§ **EXERCISE PROMPT**
Within the records, find every line that includes the word "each" and copy it.

[DATA TO EXAMINE]

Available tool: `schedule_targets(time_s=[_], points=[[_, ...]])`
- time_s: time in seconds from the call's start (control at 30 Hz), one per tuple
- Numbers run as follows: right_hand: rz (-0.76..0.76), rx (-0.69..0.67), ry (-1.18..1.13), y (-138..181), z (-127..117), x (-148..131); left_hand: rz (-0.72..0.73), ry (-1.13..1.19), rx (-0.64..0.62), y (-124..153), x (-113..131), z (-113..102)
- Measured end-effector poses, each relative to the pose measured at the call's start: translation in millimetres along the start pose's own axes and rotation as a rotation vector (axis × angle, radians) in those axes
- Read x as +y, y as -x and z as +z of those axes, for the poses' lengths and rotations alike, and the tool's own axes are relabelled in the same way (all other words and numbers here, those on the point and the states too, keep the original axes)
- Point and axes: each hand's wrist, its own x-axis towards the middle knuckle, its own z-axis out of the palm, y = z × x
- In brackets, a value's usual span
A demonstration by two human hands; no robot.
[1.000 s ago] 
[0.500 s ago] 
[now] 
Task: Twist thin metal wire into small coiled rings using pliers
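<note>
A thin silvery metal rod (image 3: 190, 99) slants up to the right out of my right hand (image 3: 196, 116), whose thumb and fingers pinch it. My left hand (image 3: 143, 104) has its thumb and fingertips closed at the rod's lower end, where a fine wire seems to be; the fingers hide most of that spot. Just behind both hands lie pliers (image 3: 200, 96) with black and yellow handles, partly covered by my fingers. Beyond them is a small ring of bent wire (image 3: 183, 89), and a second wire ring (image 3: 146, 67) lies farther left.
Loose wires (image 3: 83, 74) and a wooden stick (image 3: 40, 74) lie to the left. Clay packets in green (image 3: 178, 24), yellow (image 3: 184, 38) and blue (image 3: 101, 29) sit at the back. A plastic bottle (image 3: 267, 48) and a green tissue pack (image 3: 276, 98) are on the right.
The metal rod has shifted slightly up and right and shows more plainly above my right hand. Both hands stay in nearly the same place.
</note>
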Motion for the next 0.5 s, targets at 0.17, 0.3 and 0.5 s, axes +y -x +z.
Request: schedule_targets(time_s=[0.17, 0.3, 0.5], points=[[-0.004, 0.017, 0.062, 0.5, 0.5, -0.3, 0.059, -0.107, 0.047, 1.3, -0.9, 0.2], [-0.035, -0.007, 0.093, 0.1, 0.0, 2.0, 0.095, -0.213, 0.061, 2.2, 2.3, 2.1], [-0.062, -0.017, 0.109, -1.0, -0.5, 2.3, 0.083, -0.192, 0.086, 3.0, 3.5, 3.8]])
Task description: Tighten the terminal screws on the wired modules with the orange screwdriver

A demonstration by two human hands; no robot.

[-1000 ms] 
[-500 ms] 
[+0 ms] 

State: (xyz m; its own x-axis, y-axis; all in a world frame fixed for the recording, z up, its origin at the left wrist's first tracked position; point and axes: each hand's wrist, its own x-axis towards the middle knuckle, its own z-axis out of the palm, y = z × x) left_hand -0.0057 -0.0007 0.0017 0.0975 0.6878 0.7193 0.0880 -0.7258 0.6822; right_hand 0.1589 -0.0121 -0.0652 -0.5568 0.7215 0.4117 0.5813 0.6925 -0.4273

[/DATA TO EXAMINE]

§ **ANSWER AREA**
- Measured end-effector poses, each relative to the pose measured at the call's start: translation in millimetres along the start pose's own axes and rotation as a rotation vector (axis × angle, radians) in those axes
- Point and axes: each hand's wrist, its own x-axis towards the middle knuckle, its own z-axis out of the palm, y = z × x
State: (xyz m; its own x-axis, y-axis; all in a world frame fixed for the recording, z up, its origin at the left wrist's first tracked position; point and axes: each hand's wrist, its own x-axis towards the middle knuckle, its own z-axis out of the palm, y = z × x) left_hand -0.0057 -0.0007 0.0017 0.0975 0.6878 0.7193 0.0880 -0.7258 0.6822; right_hand 0.1589 -0.0121 -0.0652 -0.5568 0.7215 0.4117 0.5813 0.6925 -0.4273

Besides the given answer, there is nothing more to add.